To explore the effectiveness of PBRS in this domain, we apply three different manual heuristics in addition to the automated CaP heuristic. Each heuristic is expressed in both a state-based and action-based form. The heuristics used are:

• ∙ Fair: Agents are encouraged to act in a fair manner, where each agent is encouraged to graze the optimal number of animals (i.e. $${\psi \over N}$$ ) in the commons. This heuristic is expected to perform extremely well, and will demonstrate the effect of PBRS when advice can be given about the optimal policy.

  (14) $$\Phi \left( s \right)\,{\equals}\,\left\{ {\matrix{ {{{\psi \chi _{{{\rm max}}} } \over N}} \hfill & {if\,s\,{\equals}\,{\psi \over N}} \hfill \cr 0 \hfill & {otherwise} \hfill \cr } } \right.$$
  (15) $$\Phi \left( {s,\,a} \right)\,{\equals}\,\left\{ {\matrix{ {{{\psi \chi _{{{\rm max}}} } \over N}} \hfill & {if\,a\,{\equals}\,{\psi \over N}} \hfill \cr 0 \hfill & {otherwise} \hfill \cr } } \right.$$

• ∙ Opportunistic: Agents opportunistically seek to utilize any spare capacity available in the commons. As the available spare capacity is dependent on the joint actions of all agents in the system, the value of this potential function changes over time. Thus, this heuristic is an instance of dynamic PBRS (Devlin & Kudenko, Reference Devlin and Kudenko2012). This is a weaker shaping than Fair, and is included to demonstrate the effect of PBRS with a sub-optimal heuristic, for contexts where the optimal policy is not known.

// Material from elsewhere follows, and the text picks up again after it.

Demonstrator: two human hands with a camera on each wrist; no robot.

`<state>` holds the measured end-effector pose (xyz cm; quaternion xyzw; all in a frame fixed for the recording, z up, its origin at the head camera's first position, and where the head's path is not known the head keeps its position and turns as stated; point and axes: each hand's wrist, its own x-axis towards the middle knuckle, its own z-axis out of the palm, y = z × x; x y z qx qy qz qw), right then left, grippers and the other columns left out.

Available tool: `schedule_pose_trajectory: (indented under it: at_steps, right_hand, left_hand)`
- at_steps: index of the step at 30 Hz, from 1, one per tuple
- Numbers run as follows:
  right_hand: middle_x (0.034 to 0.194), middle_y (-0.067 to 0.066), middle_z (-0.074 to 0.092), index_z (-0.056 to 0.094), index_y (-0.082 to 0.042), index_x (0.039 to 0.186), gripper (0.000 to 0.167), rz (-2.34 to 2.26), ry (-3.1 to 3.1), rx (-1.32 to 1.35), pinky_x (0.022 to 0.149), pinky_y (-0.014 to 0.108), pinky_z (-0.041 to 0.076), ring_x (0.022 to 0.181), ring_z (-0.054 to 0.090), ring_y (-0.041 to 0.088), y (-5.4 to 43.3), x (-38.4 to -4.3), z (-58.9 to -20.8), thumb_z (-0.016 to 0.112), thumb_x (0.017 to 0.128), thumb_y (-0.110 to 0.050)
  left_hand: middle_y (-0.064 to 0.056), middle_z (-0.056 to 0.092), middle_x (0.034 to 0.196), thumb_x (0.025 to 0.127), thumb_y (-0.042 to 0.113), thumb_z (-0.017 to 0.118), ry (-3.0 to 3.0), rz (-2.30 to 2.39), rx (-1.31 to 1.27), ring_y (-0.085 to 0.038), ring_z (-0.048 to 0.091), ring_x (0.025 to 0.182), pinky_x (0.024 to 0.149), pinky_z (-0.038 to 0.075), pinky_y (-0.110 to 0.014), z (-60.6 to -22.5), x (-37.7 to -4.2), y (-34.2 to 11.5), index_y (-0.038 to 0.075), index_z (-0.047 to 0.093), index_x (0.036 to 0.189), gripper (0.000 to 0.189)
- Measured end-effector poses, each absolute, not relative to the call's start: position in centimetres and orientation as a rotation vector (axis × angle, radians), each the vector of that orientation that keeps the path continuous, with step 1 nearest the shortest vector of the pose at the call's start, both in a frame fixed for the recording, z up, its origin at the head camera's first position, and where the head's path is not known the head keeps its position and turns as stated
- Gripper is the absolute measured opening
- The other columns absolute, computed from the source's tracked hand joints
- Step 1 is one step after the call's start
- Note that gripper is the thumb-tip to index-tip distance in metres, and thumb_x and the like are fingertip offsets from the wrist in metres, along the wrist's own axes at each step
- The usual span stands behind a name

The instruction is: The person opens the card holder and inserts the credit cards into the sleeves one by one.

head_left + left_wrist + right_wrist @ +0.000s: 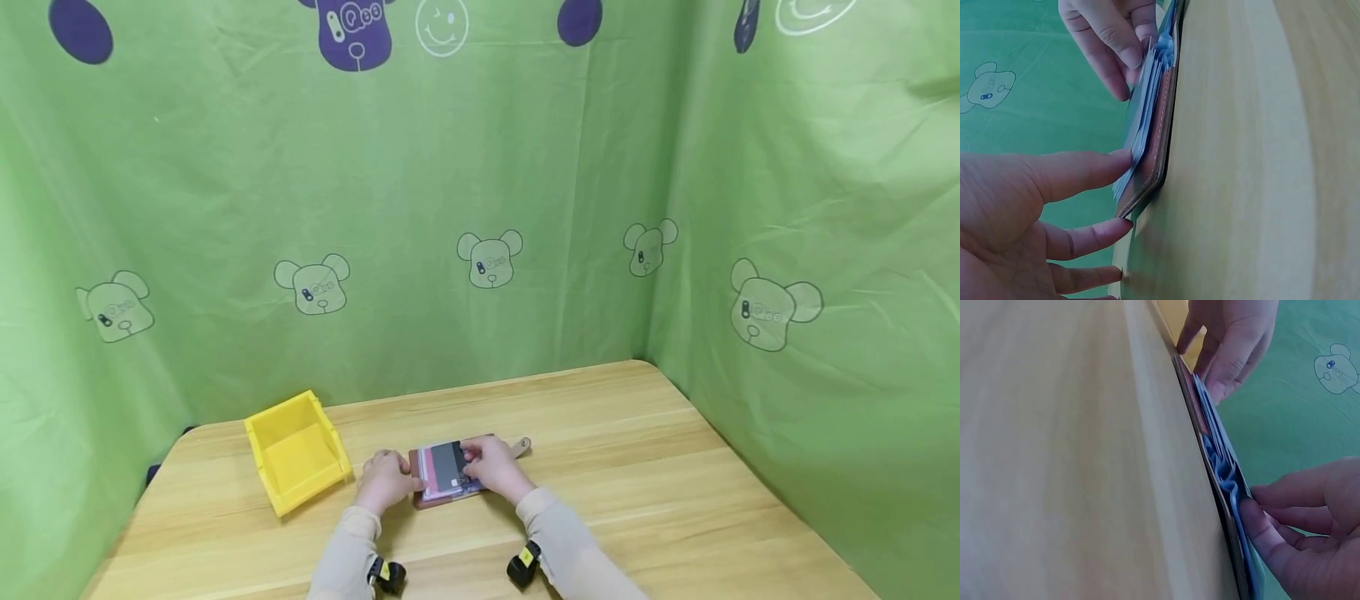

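Note:
A brown card holder lies unfolded on the table, its stack of clear card sleeves standing slightly up from the cover. A grey and black card shows on top, with pink beside it. My left hand is at the holder's left end, thumb touching the edges of the sleeves and forefinger at the cover's corner, the other fingers spread. My right hand pinches the top sleeve between thumb and forefinger near the middle fold. Crumpled blue plastic bunches along that fold.
A yellow bin stands left of the holder. The holder's snap strap sticks out to the right over the wooden table. Green curtains hang behind and at both sides.

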<state>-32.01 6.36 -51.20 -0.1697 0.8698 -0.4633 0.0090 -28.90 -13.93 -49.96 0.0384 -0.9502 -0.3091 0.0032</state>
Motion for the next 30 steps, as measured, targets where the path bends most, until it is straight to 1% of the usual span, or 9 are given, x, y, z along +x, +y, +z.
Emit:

  (16) $$\Phi \left( s \right)\,{\equals}\,\left\{ {\matrix{ {s\chi _{{{\rm max}}} } & {if\,\varsigma \,\lt\,\psi } \cr 0 \hfill & {otherwise} \cr } } \right.$$
  (17) $$\Phi \left( {s,\,a} \right)\,{\equals}\,\left\{ {\matrix{ {a\chi _{{{\rm max}}} } & {if\,\varsigma \,\lt\,\psi } \cr 0 \hfill & {otherwise} \cr } } \right.$$

• ∙ Greedy: Agents are encouraged to behave greedily, where each agent seeks to graze the maximum possible number of animals in the commons. This is an example of an extremely poor heuristic, and is expected to reduce the performance of all agents receiving it.

3.3 Experimental procedure

We test two variations of the TCD: a single-step version with num_timesteps=1 and a multi-step version with num_timesteps=12. The other experimental parameters used were as follows: num_episodes=20 000, N=20, ψ=80, χ _max=$1000/num_timesteps, χ _min=$400/num_timesteps, a _min=s _min=0, a _max=s _max=6, ς _max=120 (from Equation (7)). All agents begin each episode with their initial state set to 0 (i.e. no animals grazing in the commons).

We apply multiple individual Q-Learning agents to the TCD defined above, learning with credit assignment structures L, G, D, along with various shaping heuristics. The learning parameters for all agents are set as follows: α=0.20, γ=0.90, ε=0.10. Both α and ε are reduced by multiplication with their respective decay rates at the end of each episode, with alpha_decay_rate=0.9999 and epsilon_decay_rate=0.9999. These values were selected following parameter sweeps to determine the best performing settings. Each agent’s Q values for all state action pairs are initialized to 0 at the start of each experimental run.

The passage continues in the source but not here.